### [What to work on]
Below are some records. Return exactly the lines from the one containing "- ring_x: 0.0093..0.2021" through the one containing "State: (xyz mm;", both included, and only those.

-- Supplied records follows --

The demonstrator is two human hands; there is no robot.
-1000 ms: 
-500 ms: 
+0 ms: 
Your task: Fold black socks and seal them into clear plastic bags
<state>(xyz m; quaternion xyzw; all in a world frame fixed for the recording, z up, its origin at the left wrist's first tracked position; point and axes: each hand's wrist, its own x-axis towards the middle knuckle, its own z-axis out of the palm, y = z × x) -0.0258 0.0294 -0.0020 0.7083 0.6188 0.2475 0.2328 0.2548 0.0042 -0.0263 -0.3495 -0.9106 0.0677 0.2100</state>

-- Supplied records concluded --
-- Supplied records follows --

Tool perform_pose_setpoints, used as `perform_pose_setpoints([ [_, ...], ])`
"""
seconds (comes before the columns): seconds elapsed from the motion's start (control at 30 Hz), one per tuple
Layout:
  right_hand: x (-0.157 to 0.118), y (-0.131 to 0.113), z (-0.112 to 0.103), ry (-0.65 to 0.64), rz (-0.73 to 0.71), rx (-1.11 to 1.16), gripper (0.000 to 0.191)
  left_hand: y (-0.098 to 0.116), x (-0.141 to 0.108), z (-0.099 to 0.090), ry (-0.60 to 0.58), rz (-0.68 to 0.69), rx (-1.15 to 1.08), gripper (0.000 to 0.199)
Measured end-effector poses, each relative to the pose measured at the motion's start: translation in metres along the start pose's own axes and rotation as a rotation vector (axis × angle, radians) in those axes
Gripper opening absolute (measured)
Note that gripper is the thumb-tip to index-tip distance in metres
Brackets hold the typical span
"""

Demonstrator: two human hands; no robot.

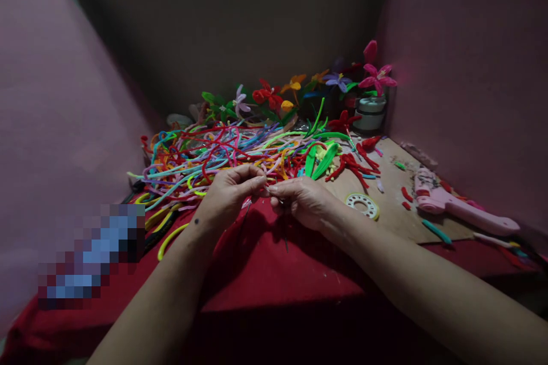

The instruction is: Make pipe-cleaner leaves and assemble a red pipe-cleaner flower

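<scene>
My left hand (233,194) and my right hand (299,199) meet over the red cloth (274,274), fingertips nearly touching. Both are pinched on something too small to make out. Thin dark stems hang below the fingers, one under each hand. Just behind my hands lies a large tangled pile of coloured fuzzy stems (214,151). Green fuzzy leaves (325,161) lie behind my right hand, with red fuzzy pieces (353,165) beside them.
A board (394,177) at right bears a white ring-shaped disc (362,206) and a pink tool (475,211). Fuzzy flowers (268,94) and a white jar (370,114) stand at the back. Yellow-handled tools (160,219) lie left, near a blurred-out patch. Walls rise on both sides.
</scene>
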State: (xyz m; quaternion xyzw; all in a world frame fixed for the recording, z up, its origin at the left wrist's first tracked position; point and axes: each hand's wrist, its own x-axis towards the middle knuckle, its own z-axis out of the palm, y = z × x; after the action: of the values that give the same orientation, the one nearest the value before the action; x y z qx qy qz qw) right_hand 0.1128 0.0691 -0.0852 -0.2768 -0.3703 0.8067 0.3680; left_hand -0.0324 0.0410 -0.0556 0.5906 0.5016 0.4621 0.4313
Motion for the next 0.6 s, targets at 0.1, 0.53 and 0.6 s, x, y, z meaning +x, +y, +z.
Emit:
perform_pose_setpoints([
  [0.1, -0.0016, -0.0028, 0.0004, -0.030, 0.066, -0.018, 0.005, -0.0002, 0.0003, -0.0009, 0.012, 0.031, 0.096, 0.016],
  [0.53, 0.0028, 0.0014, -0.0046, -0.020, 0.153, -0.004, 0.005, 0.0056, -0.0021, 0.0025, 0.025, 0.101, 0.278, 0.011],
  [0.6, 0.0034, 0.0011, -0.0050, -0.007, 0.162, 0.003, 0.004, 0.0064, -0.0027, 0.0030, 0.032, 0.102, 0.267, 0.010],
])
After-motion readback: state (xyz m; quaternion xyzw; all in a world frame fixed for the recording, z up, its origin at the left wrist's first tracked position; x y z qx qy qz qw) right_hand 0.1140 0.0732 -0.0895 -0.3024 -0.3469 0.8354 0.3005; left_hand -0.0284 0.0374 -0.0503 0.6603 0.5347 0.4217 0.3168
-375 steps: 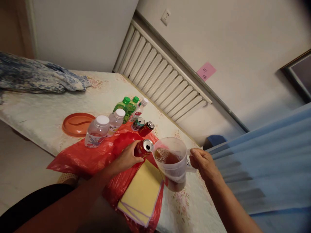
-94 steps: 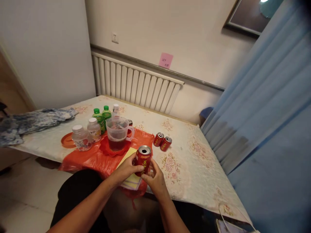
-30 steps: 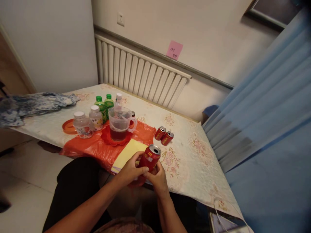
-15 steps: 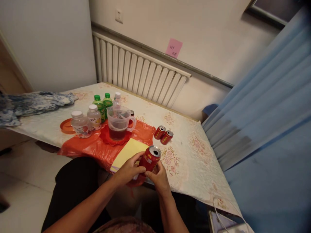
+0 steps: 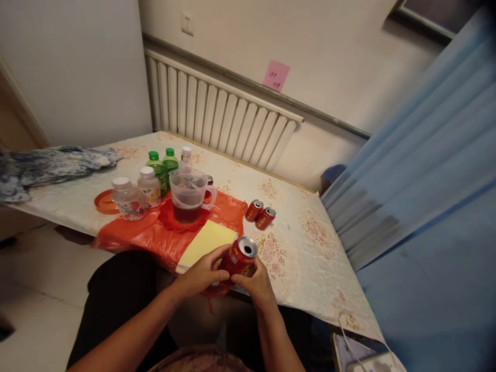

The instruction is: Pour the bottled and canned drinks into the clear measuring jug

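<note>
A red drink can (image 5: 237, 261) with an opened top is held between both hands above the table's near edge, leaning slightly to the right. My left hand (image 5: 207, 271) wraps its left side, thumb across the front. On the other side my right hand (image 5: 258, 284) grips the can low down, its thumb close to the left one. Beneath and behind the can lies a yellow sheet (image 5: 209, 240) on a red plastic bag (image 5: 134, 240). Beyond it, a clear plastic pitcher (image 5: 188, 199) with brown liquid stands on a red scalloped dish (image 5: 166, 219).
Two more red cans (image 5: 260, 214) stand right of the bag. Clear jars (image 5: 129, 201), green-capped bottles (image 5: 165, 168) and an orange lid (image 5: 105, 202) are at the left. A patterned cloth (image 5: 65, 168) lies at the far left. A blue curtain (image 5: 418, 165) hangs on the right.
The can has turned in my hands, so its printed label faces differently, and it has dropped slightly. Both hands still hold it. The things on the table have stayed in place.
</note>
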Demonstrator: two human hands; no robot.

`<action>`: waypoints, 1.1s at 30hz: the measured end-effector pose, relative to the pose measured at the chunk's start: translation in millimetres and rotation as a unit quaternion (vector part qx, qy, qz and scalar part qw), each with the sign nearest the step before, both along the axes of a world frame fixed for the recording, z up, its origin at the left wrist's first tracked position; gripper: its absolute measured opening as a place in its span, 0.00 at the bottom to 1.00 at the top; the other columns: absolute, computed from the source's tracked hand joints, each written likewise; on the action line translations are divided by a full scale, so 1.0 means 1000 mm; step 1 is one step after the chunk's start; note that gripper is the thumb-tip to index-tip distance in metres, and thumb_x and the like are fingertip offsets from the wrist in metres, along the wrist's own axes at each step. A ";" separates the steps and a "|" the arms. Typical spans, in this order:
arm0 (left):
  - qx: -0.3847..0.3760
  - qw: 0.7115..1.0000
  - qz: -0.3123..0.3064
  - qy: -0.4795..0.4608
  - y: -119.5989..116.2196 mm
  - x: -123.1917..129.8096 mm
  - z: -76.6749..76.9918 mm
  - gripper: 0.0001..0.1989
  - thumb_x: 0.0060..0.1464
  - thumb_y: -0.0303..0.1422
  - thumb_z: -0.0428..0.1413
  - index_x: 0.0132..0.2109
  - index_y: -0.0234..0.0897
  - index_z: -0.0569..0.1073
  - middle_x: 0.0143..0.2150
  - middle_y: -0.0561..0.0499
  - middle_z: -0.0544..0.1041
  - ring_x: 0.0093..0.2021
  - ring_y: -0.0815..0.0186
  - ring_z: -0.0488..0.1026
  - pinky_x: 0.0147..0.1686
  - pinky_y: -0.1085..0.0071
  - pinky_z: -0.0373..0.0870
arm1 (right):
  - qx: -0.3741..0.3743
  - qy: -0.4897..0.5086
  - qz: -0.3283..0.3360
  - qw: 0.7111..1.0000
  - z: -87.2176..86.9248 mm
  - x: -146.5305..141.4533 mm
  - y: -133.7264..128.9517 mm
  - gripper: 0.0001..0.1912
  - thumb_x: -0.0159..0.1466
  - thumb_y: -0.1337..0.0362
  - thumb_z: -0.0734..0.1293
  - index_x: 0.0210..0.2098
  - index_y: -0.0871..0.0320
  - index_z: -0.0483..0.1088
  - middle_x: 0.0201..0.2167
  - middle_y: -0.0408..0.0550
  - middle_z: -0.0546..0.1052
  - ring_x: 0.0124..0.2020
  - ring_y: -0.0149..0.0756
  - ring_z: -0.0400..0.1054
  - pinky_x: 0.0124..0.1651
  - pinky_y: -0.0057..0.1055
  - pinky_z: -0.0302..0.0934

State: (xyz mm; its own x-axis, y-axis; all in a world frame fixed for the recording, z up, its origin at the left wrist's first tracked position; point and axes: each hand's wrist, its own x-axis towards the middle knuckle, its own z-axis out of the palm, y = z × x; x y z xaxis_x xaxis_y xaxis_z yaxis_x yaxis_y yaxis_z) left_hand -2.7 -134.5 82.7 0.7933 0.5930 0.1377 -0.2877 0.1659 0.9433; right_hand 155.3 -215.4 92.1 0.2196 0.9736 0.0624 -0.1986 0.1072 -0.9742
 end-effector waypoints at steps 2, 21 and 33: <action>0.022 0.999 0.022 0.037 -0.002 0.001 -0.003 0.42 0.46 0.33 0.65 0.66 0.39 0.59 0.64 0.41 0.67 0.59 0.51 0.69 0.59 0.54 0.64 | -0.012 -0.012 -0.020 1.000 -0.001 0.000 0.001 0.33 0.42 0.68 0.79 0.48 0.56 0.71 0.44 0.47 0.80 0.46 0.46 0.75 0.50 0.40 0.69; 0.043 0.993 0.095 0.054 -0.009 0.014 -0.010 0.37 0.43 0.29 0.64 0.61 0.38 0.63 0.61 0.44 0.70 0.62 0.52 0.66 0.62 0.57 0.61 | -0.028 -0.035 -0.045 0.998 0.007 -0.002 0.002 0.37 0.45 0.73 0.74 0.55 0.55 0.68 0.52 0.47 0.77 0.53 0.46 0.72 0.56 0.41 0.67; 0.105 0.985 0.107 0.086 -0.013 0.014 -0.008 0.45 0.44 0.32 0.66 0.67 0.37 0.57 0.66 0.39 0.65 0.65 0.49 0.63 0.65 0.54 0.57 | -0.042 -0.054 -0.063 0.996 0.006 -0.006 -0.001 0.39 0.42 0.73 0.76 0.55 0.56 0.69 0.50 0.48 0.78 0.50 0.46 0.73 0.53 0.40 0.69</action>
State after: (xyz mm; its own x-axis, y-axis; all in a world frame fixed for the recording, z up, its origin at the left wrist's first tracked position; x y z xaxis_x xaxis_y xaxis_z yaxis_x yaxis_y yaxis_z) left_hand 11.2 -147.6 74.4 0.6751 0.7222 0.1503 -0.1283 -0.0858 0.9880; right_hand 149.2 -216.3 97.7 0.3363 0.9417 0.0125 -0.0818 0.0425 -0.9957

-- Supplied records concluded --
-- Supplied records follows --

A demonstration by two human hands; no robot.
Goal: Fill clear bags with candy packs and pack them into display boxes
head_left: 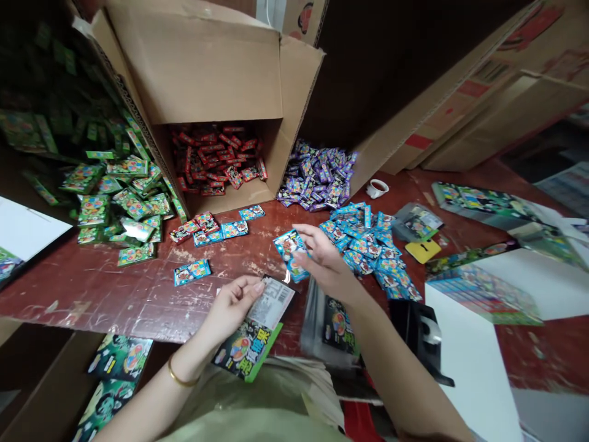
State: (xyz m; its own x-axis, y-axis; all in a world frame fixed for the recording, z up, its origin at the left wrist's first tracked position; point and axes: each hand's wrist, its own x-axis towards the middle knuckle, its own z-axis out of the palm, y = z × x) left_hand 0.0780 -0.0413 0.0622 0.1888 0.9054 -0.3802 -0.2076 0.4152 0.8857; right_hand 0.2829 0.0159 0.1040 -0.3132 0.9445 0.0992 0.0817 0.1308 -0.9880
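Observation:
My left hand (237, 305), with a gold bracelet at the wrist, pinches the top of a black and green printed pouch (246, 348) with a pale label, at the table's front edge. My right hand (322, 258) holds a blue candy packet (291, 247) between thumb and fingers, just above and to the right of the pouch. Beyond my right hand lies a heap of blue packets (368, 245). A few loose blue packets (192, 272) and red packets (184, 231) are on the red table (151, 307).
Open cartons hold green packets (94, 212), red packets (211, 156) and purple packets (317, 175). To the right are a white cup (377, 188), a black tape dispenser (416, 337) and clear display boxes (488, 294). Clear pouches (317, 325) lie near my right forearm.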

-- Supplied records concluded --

### [Response]
  - ring_x: 0.0093..0.2021
  - ring_y: -0.0815..0.0186
  - ring_z: -0.0488..0.1026
  - pinky_x: 0.0147..0.1686
  - pinky_y: -0.1085..0.0071
  - pinky_z: -0.0373..0.0870
arm1 (right):
  - qx: -0.3741..0.3743
  - qy: -0.4897..0.5086
  - qz: -0.3283..0.3360
  - qw: 0.7111..1.0000
  - z: -87.2176..86.9248 mm
  - x: -146.5305..141.4533 mm
  - y: -133.7264..128.9517 mm
  - gripper: 0.0001..0.1912
  - thumb_x: -0.0159..0.1466
  - thumb_y: -0.1337..0.0362
  - thumb_z: -0.0734..0.1293
  - index_x: 0.0210..0.2098
  - index_y: -0.0871..0.0320
  - index_z: -0.0483..0.1088
  - middle_x: 0.0201..0.2167
  - middle_y: -0.0408..0.0550
  - middle_z: -0.0546..0.1052
  - ring_x: 0.0124..0.2020
  - ring_y: -0.0149..0.0756
  - ring_z: -0.0400..0.1054
  - pinky_x: 0.0124..0.1651
  - pinky_y: -0.0057..0.1055
  - pinky_z: -0.0302..0.0934

State: (xyz mm; its own x-axis, y-axis; all in a world frame fixed for the recording, z up, its origin at the left wrist's first tracked position; point and axes: each hand's wrist, its own x-axis towards the middle knuckle, its own z-axis out of the palm, y = z × x; x y z xaxis_x xaxis_y xaxis_z yaxis_x yaxis_y yaxis_z) left_hand -2.7 -134.5 82.7 0.7933 0.5930 0.1377 -0.2877 0.1659 0.9433; right_hand 155.3 -215.4 92.1 0.2196 0.9736 0.0624 -0.1986 0.1072 -0.9742

The answer given above is complete.